Should an Ectomorph Workout Everyday | The Ectomorph Workout

Those that have an ectomorphic body type arguably have the hardest time trying to build muscle mass and a physique. There are certain characteristics that make it more difficult for ectomorphs to build muscle and progress can usually be slower than what was initially expected.

Therefore, optimizing their routine becomes a priority and many ectomorphs will adopt the mindset of “more training = more results” and this has even led to the question of should an ectomorph workout everyday?

Not only will this approach lead to burnout, but it will also hinder your progress so much that you could actually see negative changes (muscle loss, poor sleep, stress) in your physique as a result of higher levels of cortisol and inadequate recovery for the CNS and muscular systems. 

In this article, I’ll therefore cover how frequently you should be working out as an ectomorph in order to see results and also give an example workout at the end. 

Should an Ectomorph Workout Everyday

An ectomorph should not work out every day as it’s essential that they get sufficient rest and recovery in order to build muscle mass. Training every day will not give the body enough time to recover in between sessions but a high-frequency training split of 4-5 training days per week can be beneficial. 

Frequency is king when it comes to building muscle as an ectomorph. Following a bro split is popular among beginners and ectomorphs because it’s what most of the top bodybuilders appear to be doing. The issue is that top bodybuilders didn’t build their physiques with a bro split and it’s not going to work for the beginner/ectomorph.

A bro split is basically a training schedule that involves training a single muscle group once per week and could look like the following:

  • Monday – Chest
  • Tuesday – Back
  • Wednesday – Legs
  • Thursday – Shoulders
  • Friday – Arms
  • Saturday – Off
  • Sunday – Off

On paper, it looks like a daily balanced routine offering weekend off and sufficient training time but the major issue is that ectomorphs are leaving up to ⅔ of their potential progress on the table every single week following this approach. 

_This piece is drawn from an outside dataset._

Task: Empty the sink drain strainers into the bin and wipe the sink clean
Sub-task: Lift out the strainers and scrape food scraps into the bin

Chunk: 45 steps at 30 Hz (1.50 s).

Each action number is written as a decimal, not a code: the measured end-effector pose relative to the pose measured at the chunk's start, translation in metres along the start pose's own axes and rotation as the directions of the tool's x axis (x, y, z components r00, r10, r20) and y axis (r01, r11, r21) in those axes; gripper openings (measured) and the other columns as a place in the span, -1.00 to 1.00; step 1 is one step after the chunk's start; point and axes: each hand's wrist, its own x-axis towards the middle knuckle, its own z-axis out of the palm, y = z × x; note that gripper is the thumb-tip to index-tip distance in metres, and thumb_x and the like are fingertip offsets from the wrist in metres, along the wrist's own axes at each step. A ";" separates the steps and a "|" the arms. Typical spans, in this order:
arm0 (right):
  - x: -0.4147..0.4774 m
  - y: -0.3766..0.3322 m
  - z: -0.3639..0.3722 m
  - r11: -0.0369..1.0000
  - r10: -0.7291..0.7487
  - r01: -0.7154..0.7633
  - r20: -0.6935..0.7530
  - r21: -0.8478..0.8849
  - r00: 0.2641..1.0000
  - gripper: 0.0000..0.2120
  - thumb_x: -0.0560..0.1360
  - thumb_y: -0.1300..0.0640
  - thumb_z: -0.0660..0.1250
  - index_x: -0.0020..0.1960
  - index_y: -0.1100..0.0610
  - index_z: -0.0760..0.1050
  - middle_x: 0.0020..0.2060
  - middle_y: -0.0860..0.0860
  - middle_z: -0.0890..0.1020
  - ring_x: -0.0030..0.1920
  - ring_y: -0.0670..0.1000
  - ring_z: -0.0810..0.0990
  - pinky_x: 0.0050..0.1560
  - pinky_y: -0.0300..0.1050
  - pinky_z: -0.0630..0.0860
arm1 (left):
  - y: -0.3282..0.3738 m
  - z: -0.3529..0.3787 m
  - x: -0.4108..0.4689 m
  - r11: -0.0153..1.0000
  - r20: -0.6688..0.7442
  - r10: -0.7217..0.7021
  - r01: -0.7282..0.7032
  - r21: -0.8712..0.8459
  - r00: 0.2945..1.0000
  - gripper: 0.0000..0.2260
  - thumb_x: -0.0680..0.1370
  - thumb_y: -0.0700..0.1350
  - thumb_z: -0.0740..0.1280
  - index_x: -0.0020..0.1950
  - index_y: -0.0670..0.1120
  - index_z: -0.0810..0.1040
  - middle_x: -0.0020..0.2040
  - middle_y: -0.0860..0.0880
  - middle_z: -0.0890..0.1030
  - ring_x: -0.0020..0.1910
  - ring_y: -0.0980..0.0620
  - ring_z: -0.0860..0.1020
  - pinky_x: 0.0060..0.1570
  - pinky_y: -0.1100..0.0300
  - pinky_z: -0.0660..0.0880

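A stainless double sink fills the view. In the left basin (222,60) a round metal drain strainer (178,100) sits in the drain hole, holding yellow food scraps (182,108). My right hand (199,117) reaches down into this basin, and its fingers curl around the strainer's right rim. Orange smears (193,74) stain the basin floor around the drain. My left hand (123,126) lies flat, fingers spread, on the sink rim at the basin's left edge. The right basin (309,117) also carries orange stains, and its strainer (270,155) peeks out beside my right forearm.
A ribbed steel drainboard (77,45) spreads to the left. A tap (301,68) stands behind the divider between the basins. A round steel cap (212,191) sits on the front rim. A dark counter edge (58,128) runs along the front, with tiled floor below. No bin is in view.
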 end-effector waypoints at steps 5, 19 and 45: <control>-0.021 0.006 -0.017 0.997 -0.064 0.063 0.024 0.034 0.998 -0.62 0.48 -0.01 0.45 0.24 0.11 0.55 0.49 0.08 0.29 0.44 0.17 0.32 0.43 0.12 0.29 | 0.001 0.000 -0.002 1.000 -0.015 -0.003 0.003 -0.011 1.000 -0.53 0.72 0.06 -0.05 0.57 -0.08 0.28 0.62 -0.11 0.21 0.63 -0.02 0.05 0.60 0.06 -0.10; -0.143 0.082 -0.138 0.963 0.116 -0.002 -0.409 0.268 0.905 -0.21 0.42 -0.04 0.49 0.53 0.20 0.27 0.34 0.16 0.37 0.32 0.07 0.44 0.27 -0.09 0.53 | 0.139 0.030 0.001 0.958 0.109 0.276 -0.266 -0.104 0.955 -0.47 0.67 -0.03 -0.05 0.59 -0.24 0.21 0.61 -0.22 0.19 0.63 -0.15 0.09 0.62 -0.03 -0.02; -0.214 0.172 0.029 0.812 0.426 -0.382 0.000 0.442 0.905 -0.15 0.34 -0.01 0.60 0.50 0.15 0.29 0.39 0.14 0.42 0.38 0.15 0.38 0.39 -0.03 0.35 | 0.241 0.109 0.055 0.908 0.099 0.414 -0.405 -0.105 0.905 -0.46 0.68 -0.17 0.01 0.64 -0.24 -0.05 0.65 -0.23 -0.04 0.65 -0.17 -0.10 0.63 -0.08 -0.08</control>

The bodybuilders training a muscle group once per week are lifting poundages that you likely can’t even imagine ever lifting yourself whilst also doing so with maximal muscle stimulation. They know how to contract the muscle and make it work during a set. 

Heavy weights combined with proper stimulation is a combination that requires more time to recover, usually 3-4 days per muscle group though it could be even longer for some. 

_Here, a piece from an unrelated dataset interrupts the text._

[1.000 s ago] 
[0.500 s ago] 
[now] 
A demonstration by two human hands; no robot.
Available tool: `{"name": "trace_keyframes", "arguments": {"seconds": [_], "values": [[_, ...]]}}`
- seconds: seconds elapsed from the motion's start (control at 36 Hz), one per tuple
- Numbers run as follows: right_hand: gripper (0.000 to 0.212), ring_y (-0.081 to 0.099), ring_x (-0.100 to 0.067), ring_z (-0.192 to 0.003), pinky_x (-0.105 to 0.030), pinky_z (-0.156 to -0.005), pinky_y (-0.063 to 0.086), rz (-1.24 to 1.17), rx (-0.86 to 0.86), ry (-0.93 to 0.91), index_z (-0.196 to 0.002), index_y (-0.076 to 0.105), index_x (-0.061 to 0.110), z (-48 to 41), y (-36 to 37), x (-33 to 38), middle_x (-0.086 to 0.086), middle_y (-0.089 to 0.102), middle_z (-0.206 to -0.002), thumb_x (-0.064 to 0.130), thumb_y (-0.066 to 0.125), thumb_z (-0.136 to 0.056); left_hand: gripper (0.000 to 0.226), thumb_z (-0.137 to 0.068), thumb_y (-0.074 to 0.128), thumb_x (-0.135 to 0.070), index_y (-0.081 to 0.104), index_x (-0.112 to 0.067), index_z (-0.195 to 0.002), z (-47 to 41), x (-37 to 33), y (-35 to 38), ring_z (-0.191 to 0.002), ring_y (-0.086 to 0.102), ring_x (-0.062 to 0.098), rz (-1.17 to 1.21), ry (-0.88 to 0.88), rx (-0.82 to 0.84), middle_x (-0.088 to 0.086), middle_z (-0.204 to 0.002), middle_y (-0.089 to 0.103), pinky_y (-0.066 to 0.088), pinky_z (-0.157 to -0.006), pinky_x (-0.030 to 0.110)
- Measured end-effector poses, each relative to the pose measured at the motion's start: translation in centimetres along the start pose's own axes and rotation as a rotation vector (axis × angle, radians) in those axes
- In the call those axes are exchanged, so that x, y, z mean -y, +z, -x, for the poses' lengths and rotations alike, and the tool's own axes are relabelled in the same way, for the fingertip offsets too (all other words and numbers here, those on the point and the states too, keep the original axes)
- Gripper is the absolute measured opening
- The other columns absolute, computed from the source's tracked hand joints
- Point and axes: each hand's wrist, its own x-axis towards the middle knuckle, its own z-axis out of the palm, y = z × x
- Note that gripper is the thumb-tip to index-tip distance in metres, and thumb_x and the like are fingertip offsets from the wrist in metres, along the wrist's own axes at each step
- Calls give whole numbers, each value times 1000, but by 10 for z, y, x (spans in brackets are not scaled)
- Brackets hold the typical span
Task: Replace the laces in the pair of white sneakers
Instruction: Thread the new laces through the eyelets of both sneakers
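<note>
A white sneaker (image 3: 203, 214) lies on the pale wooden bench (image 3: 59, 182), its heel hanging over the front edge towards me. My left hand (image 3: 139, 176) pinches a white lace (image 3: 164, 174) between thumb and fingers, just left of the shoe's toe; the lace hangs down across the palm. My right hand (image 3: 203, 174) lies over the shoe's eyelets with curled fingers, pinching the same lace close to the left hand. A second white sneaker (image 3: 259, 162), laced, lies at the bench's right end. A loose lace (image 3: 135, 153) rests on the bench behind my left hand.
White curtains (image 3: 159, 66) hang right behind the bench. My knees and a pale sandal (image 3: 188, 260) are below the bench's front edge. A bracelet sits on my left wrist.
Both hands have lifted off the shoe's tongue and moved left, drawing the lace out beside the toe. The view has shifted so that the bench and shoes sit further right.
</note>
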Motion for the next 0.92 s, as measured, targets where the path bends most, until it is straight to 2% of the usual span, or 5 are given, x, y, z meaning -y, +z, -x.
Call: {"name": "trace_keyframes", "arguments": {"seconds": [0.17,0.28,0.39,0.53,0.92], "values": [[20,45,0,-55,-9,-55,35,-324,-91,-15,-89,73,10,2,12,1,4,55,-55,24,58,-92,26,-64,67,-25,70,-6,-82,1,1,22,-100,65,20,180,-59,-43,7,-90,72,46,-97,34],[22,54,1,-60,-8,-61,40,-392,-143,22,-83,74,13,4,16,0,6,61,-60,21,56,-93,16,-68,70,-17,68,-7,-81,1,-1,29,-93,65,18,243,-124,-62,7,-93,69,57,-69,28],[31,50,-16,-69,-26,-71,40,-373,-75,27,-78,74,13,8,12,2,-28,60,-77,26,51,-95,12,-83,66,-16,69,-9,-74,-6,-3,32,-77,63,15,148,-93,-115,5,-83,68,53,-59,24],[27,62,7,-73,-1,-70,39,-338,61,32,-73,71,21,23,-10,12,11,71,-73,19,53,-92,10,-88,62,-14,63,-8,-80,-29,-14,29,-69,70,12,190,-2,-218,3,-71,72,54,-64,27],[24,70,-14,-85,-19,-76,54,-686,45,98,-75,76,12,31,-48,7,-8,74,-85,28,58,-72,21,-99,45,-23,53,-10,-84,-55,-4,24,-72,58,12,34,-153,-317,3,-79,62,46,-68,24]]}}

As an ectomorph reading this, I’ll make a fair assumption that you are not lifting heavy poundages and your form is likely not optimized. I’m not going to say “bad” form but it does take a lot of time to really work your target muscle during a set rather than simply moving the weight from point A to point B. 

Lower weights combined with less active stimulation means that ectomorphs training a muscle part only once per week are missing out on a lot of progress. It’s not always the case that doing more will lead to better results, especially if you are aiming to train every day, but in some cases, more is certainly better. 

Do Ectomorphs Need More Rest

This section is actually made up of two parts because people wonder if ectomorphs need more rest in between workouts but also if they need more rest in between actual sets during a workout. For this reason, I’ll tackle both requirements in this section.

Firstly, rest in between sessions is the most important factor for ectomorphs looking to build their physique. A weight training session only stimulates a muscle and, in fact, the very process of training actually causes microscopic tears to the muscle which is almost the opposite of growth. 

It’s only when you are out of the gym consuming enough calories to fuel and recover from workouts and getting enough rest for the muscles to recover does growth actually occur. There isn’t a secret formula for getting big as an ectomorph, you simply train, eat, and rest. 

Therefore, rest days are crucial for actually growing muscle mass and you should be taking a minimum of 2 per week if you really want to grow. 

Secondly, rest in between sets can be a confusing point due to ectomorphs typically having a higher proportion of slow-twitch muscle fibers. This means they are harder to fatigue in order to stimulate growth and have different recovery capacities than the most explosive fast-twitch muscle fibers.

This is quite a big topic in itself and I cover it in much more detail in another article —> How long should an ectomorph rest between sets

To give a quick summary, ideally, you will want to rest between 1:30 – 5 minutes for heavy compound movements (5 minutes should be for your top-end set(s)) and 30 – 90 seconds for all secondary movements and accessories.

This basically means squats, deadlifts, heavy presses, heavy rows will need a longer rest period as your focus should be more on strength progression with these exercises. 

All of your isolation exercises where you are only doing single-joint movements should be a shorter rest with more focus on blood accumulation in the muscle (otherwise known as the pump). 

Why Ectomorphs Should Not Workout Everyday

I’ve touched on this above, but there are some very specific reasons why an ectomorph should not work out every day. 

1. Muscle Recovery

A lack of recovery in between sessions will not only halt your progress, it can even reverse it. Resistance training actually damages the muscle and causes tiny microscopic tears whilst also depleting the muscle of glycogen (its energy stores).

The period around training, therefore, needs to focus on replenishing your glycogen stores through food and repairing your muscles again through food and rest. The basics of building muscle are to stimulate it, give the body a reason to better handle this stimulation and damage in the future, and then recover during rest. 

It’s not too different a process from watching your skin heal after a cut. The difference is the timeline is shorter and the repair process is to grow larger and stronger to better handle the external resistance (weight training). 

For any sort of high intensity training, a muscle group will need around 48-72 hours in order to fully recover. As a lot of muscle groups are used as secondary muscle groups, you’d need an elite level program designed by a world-class coach in order to train every day and get the correct exercise rotation that prevents muscle groups from overlapping each day. 

2. Central Nervous System Recovery

Let’s say you do have a routine that allows you to train every day whilst also allowing for sufficient recovery for each muscle group between workouts. This is actually only one part of the overall puzzle, your central nervous system (CNS) also needs to recover. 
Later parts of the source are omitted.